Amelia Earhart is said to have remarked: “The most effective way to do it is to do it.”

For those of you young’ns who don’t know the name Amelia Earhart, she was the first female aviator to fly solo across the Atlantic Ocean in May of 1932. She was born in 1897 and started flying at the age of twenty-three. American women were granted the right to vote in 1920, and so Amelia Earhart was quite a little firebrand for her time—although not as much a firebrand as Neta Snook (1896-1991), the woman who actually taught Miz Earhart to fly and who was the first woman aviator in Iowa. Miz Snook graduated high school in 1915 and went on to college where she dutifully took home economics with the other girls (a subject which proved to be quite useful later), but made sure all her electives dealt with things like mechanical drawing, the study of combustion engines, and the repair, maintenance, and overhaul of farm tractors. She was always mechanically inclined and she knew if she was to fly “aeroplanes,” she would need to know how to maintain and repair her own craft. She applied to and was accepted by The Davenport Aviation School in Iowa and was their first female student. When a fatal accident took the lives of instructors at Davenport, the school shut down, and Neta Snook went on to become the first female student at The Curtiss Flying School in Virginia, the school which had turned down her student application not long before because she was female. She was the first woman aviator to run her own aviation business, and the first woman to run a commercial airfield. Neta Snook went on to marry and mother, to lecture, to write. She died in 1991 at the age of 95, and the next year Neta Snook Southern was inducted into the Iowa Aviation Hall of Fame.
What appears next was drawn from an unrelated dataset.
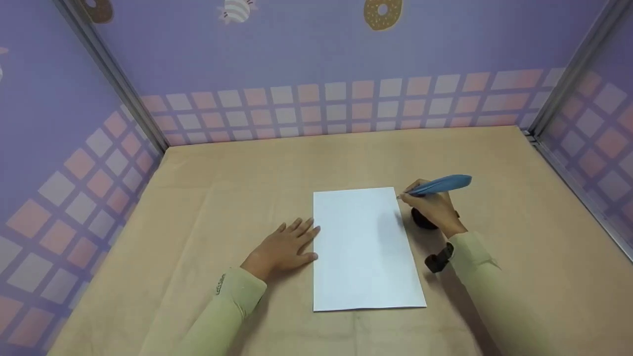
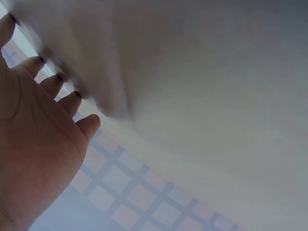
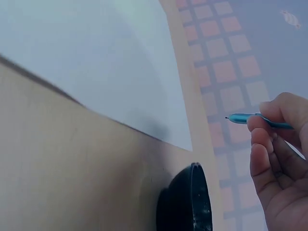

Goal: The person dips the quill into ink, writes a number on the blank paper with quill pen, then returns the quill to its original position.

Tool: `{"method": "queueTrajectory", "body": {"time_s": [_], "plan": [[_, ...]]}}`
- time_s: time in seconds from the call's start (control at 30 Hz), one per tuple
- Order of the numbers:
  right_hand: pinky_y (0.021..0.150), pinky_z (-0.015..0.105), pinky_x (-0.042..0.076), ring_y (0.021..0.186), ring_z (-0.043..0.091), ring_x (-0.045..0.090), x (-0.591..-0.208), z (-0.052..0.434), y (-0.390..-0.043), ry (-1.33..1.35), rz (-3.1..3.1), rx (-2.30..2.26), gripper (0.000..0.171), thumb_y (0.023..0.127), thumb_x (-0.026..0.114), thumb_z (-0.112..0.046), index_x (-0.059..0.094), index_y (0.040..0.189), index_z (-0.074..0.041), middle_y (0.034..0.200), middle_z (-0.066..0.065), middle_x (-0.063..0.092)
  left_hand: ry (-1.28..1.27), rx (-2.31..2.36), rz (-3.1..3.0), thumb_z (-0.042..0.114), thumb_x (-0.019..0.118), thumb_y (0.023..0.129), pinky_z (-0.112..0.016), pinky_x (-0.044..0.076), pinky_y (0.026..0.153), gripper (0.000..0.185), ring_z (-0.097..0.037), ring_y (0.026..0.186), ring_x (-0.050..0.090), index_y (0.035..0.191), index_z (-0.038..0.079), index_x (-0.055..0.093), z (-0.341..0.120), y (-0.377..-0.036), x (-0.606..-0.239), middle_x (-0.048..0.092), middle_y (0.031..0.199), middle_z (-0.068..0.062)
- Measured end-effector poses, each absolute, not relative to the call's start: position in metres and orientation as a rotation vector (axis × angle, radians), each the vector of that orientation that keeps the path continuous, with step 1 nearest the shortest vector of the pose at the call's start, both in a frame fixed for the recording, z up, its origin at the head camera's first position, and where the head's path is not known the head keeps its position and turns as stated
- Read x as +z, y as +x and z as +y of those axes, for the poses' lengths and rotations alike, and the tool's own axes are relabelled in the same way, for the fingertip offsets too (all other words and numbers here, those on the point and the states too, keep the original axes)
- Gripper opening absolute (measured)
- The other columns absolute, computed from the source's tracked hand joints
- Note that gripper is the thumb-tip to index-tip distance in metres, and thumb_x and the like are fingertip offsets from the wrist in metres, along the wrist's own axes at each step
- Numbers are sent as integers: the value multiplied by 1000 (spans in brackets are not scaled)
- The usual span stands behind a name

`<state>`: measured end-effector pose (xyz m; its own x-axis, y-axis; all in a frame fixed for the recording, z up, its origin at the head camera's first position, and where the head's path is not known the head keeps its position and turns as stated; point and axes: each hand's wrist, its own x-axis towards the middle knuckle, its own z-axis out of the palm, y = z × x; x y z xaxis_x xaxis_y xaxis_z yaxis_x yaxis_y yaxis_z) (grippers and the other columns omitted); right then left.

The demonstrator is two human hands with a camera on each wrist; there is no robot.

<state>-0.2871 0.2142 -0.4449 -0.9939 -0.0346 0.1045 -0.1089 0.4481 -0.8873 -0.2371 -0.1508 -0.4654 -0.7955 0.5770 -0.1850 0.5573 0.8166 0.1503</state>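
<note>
Purple walls [image 1: 277, 49] close off three sides, printed with a band of pink and white squares and, higher up, doughnuts [image 1: 382, 13] and a striped sweet [image 1: 236, 10]; metal posts [image 1: 111, 74] stand in the corners; tan cloth covers the table [image 1: 222, 178]. Writing: a small line of print runs along the left sleeve cuff [image 1: 220, 283], too small to read; the sheet of paper [image 1: 363, 247] is blank white, no marks visible. Paper lies flat near the middle of the table, long side running away from the person. Left hand [image 1: 286, 247]: fingers straight and spread, palm down on the cloth, fingertips touching or just at the paper's left edge; holds nothing; left wrist view shows the same flat open hand [image 2: 33, 144] with fingertips against the surface. Right hand [image 1: 435, 210]: fingers curled, pinching a blue feather pen [image 1: 437, 186] between thumb and fingers; pen tip sits at the paper's far right corner, feather end pointing right and away; right wrist view shows the pen's blue tip [image 3: 245, 118] held above the table, clear of the paper. Small black pot [image 1: 421, 220] stands on the cloth just beside the paper's right edge, under the right hand; seen side-on from the right wrist [image 3: 187, 202]; contents cannot be made out. Dark band [image 1: 439, 259] on the right wrist; pale sleeves on both arms.
</note>
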Motion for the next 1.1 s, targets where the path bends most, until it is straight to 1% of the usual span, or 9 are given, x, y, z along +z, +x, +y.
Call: {"method": "queueTrajectory", "body": {"time_s": [0.2, 0.4, 0.53, 0.67, 0.8, 0.9, 1.1], "plan": [[77, 28, 53, 84, 14, 64, -447, 203, -291, 175, -2546, 1675, 25, 89, 69, -28, 70, 97, -4, 95, 7, 72, 871, 134, 2769, 58, 38, 97, -53, 17, 119, 71, -29, 149, 15, 155, 20, 21, -152, -238, -466, 15, 162, -4], [77, 30, 52, 87, 25, 66, -450, 193, -293, 200, -2477, 1768, 27, 89, 69, -23, 69, 100, 1, 97, 14, 72, 858, 154, 2748, 58, 38, 97, -53, 15, 119, 71, -29, 150, 13, 155, 21, 20, -152, -239, -466, 13, 162, -3], [76, 29, 52, 85, 28, 65, -452, 187, -296, 143, -2484, 1754, 23, 88, 70, -23, 69, 97, -1, 91, 10, 72, 855, 145, 2743, 57, 38, 97, -53, 16, 119, 70, -30, 150, 13, 155, 21, 20, -151, -239, -466, 13, 162, -4], [74, 30, 50, 78, 23, 63, -454, 182, -299, 76, -2493, 1711, 19, 86, 71, -21, 69, 92, -4, 84, 7, 71, 851, 146, 2743, 57, 38, 98, -53, 15, 119, 70, -29, 150, 13, 155, 22, 20, -151, -239, -466, 13, 162, -3], [74, 29, 50, 77, 15, 62, -455, 177, -300, 44, -2522, 1656, 17, 87, 70, -22, 69, 93, -6, 83, 3, 69, 840, 148, 2748, 58, 38, 97, -53, 14, 120, 70, -28, 150, 13, 155, 23, 19, -151, -239, -465, 12, 163, -2], [74, 26, 51, 79, 12, 63, -456, 173, -300, 20, -2535, 1636, 16, 88, 69, -22, 68, 93, -7, 85, 1, 70, 842, 146, 2753, 59, 38, 97, -53, 14, 120, 71, -28, 150, 13, 155, 23, 19, -152, -238, -466, 12, 163, -2], [70, 25, 48, 76, 12, 59, -458, 167, -303, -38, -2509, 1686, 15, 85, 71, -22, 68, 89, -8, 81, 0, 69, 845, 148, 2750, 59, 38, 97, -53, 14, 120, 71, -27, 150, 13, 155, 24, 19, -151, -239, -466, 12, 163, -2]]}}
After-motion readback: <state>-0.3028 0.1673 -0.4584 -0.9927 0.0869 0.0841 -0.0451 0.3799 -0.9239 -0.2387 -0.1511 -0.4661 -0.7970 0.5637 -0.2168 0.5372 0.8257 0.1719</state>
If not for Neta Snook, Amelia Earhart would have had a much harder time getting into a cockpit and being taken seriously. As would Eileen Collins and Sally Ride. And I’ll bet you didn’t even know her name until you read it here.

Neta Snook lived a long, productive life, and she apparently worried not one iota if you thought she was a great aviator or not.

Maybe you won’t be great at writing. Maybe your words won’t make sense and you’ll give it up. Maybe you’ll be wise to do so: “being a writer” is very much in vogue these days, but not everyone with an idea is a writer. You must deal with that.

But if you have an idea, write it down, and then begin the process of improving it, of making it shine. It’s what all mediocre writers must do in order to be good writers, and it’s what all good writers must do in order to be great writers.

Ahhh, does that scare you? The fact that you might not be a great writer? The fact that there might be writers out there better than you? Get used to it. There are writers out there who are better than you. There are great writers out there whose pencils you are not worthy to sharpen. But so what?

There are writers out there who are better than you. There are great writers out there whose pencils you are not worthy to sharpen. But so what?

There are writers out there whose names the common man knows—just like most people still know the name Amelia Earhart. There was a time when writers weren’t celebrities, but they wrote anyway—just like Neta Snook flew anyway. Before American women were even considered smart enough to vote, Neta Snook flew and she taught other women to fly…other women who became quite a lot more popular than she. And, like Neta, most writers today who are making a living at writing are not household names. Should they put down their pens? Should they pack it up?

Should you?

Neta studied mechanical drawing, the study of combustion engines, and the repair, maintenance, and overhaul of farm tractors in rooms filled with men, many of whom did not believe she belonged there. And then Neta launched her craft into sky and flew through the clouds. Another place she didn’t belong.

Do your study too: read, read, read. Learn what it is in your writing that touches people and build on that. Take criticism graciously. Work hard at it. Then launch your craft into the heavens.

The most effective way to do it is to do it.

Write.

And keep on writing.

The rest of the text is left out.